- _What to work on_:
In the data below, find the line that contains "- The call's" and the line that contains "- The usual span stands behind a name". Copy both, plus every line between them, exactly.

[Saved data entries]
----------
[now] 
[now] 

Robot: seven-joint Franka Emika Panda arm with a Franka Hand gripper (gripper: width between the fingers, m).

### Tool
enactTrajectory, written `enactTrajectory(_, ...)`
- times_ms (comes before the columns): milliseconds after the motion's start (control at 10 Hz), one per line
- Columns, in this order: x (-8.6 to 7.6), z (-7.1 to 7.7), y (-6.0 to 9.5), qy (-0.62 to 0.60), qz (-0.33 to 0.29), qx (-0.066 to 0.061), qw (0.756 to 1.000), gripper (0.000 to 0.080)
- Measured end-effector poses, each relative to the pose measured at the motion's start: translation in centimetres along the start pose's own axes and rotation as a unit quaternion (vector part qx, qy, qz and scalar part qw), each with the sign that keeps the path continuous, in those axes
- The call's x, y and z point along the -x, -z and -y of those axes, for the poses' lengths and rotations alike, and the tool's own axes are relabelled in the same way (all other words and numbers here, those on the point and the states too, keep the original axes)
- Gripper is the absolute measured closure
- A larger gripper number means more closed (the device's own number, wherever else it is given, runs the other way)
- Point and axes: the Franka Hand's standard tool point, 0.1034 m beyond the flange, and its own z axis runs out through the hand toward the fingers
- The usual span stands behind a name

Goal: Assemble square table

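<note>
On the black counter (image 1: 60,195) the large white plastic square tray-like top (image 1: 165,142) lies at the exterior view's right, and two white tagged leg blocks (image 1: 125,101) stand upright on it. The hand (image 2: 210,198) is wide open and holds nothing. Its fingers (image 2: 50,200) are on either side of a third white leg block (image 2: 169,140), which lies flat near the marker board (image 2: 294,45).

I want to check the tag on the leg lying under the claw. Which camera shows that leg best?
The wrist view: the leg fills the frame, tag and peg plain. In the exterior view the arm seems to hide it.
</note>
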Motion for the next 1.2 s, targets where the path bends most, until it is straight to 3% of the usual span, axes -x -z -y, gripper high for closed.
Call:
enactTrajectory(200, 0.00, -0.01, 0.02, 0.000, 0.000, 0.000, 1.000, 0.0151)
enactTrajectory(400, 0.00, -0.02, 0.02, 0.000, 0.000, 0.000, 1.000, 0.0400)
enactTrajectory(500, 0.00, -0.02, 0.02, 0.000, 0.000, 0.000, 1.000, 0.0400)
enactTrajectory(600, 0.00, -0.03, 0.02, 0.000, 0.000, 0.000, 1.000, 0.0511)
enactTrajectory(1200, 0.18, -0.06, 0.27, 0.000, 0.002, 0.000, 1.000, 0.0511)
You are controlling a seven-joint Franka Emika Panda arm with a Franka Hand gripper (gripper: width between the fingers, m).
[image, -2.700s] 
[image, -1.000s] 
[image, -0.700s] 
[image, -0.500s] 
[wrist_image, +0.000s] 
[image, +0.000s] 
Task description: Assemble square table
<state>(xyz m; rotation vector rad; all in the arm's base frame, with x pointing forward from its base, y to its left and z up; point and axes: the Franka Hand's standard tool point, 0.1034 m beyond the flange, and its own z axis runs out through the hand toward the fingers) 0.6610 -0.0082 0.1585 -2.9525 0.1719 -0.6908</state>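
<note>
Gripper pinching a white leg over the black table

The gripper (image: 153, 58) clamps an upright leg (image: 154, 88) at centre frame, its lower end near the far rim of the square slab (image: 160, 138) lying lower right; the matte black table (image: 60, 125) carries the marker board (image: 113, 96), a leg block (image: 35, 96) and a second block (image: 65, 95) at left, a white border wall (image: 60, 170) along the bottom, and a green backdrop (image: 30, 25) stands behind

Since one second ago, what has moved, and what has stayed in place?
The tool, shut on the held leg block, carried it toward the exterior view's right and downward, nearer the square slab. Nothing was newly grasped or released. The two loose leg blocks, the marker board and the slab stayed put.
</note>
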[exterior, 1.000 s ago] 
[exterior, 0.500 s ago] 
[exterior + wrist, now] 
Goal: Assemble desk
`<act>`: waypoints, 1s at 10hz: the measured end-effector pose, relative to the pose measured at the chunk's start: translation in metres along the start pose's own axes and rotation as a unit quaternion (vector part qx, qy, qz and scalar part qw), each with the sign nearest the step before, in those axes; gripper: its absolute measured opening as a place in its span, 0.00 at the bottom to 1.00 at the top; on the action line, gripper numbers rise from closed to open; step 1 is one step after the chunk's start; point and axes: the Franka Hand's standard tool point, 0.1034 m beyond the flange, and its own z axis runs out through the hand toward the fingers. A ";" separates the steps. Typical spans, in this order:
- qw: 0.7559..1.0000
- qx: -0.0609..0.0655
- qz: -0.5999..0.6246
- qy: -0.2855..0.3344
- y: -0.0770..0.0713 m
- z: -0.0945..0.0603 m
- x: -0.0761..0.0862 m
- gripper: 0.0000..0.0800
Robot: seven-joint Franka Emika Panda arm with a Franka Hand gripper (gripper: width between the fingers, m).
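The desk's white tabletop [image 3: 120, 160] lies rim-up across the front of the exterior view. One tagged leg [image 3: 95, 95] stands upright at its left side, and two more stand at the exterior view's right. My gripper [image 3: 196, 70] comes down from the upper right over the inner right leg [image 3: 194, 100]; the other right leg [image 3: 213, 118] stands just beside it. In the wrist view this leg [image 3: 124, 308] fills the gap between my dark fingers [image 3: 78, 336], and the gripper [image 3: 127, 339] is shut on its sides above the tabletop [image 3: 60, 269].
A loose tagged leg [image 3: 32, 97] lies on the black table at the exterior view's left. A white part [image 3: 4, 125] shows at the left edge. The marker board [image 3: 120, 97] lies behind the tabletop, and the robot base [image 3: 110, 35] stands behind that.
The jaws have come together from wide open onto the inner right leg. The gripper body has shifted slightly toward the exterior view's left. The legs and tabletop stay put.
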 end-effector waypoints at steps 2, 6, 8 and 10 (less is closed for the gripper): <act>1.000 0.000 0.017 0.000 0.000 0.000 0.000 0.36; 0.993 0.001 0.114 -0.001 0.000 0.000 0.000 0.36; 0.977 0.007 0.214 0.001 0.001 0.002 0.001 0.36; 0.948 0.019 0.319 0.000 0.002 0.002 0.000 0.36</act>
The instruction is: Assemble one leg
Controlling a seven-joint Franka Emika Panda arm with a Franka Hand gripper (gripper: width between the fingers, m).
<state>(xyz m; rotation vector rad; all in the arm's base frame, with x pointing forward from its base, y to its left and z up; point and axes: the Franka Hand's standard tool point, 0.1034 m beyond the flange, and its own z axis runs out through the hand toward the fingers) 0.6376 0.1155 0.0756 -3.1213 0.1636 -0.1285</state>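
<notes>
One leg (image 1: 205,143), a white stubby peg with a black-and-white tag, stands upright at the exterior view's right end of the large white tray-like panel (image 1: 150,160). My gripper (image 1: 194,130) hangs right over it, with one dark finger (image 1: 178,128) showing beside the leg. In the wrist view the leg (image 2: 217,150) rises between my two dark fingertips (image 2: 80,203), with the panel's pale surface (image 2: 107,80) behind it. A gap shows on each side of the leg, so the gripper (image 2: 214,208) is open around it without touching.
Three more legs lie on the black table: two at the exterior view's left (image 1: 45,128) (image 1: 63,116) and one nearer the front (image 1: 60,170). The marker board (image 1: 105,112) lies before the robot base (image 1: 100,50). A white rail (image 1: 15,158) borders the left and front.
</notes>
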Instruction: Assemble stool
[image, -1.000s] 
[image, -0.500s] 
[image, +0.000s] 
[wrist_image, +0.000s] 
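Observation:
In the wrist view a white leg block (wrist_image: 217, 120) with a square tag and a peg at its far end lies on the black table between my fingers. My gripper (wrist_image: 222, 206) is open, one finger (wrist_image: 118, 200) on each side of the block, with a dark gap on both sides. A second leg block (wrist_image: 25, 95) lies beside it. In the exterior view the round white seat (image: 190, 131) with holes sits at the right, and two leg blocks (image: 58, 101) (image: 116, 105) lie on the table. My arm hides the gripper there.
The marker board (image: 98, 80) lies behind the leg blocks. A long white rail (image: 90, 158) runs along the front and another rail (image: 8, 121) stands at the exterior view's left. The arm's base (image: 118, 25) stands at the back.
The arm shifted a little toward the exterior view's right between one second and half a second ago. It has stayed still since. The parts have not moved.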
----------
- _Reply to the exercise_:
- The call's x, y and z point along the -x, -z and -y of those axes, for the poses' lengths and rotations alike, and the tool's own axes are relabelled in the same way (all other words and numbers here, those on the point and the states too, keep the original axes)
- Gripper is the absolute measured closure
- A larger gripper number means more closed (the device's own number, wherever else it is given, runs the other way)
- Point and axes: the Franka Hand's standard tool point, 0.1034 m beyond the flange, and its own z axis runs out through the hand toward the fingers
- The usual span stands behind a name

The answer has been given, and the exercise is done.